Task details — Look below for the line holding "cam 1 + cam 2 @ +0" and the line holding "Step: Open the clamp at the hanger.". Transcribe exactly those lines and all lines between them, nothing more.

** Records for processing follows **

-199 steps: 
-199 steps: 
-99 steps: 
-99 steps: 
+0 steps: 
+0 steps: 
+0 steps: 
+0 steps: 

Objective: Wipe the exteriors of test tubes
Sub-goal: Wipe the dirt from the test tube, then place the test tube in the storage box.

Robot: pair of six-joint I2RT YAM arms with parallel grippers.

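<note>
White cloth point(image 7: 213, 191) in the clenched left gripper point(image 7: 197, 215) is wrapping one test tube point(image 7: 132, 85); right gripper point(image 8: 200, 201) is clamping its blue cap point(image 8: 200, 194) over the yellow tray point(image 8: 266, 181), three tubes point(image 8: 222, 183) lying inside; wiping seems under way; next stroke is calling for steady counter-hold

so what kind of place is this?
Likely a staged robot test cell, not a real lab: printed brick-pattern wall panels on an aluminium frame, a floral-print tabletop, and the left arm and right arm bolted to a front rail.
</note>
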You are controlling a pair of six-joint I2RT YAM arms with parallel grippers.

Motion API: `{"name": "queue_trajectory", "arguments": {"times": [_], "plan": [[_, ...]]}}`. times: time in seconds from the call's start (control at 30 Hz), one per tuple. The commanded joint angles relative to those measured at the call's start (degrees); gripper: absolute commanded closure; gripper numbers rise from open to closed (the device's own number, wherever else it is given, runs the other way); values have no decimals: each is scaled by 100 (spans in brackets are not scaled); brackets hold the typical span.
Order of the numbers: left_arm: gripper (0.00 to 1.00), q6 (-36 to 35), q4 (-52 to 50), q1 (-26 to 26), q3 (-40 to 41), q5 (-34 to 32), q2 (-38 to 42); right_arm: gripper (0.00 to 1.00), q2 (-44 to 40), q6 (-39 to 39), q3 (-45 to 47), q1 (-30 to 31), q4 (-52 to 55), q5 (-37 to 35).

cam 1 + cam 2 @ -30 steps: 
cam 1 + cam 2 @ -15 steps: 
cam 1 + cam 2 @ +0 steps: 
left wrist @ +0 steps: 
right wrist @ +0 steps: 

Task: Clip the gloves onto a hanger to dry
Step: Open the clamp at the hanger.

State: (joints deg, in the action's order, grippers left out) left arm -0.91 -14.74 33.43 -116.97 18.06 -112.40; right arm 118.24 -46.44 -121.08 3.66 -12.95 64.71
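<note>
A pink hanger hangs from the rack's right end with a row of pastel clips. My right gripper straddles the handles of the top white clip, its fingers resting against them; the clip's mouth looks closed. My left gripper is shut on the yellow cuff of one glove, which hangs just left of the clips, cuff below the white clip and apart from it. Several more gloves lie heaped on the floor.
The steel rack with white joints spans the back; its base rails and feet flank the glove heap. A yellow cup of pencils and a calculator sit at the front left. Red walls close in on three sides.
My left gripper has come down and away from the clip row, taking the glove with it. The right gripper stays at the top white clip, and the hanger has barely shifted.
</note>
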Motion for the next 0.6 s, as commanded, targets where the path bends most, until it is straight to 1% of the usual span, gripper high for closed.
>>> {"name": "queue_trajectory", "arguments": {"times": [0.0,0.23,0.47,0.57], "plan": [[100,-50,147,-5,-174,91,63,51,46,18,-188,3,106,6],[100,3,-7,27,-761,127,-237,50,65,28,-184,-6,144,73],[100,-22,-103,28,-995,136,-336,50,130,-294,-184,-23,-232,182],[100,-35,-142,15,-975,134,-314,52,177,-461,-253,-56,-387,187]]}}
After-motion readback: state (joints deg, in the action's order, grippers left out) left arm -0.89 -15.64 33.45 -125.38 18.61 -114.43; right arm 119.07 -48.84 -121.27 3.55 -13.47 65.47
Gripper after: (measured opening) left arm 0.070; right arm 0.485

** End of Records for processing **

Answer area —
cam 1 + cam 2 @ +0 steps: 
left wrist @ +0 steps: 
right wrist @ +0 steps: 

Task: Clip the gloves onto a hanger to dry
Step: Open the clamp at the hanger.

The output is now complete.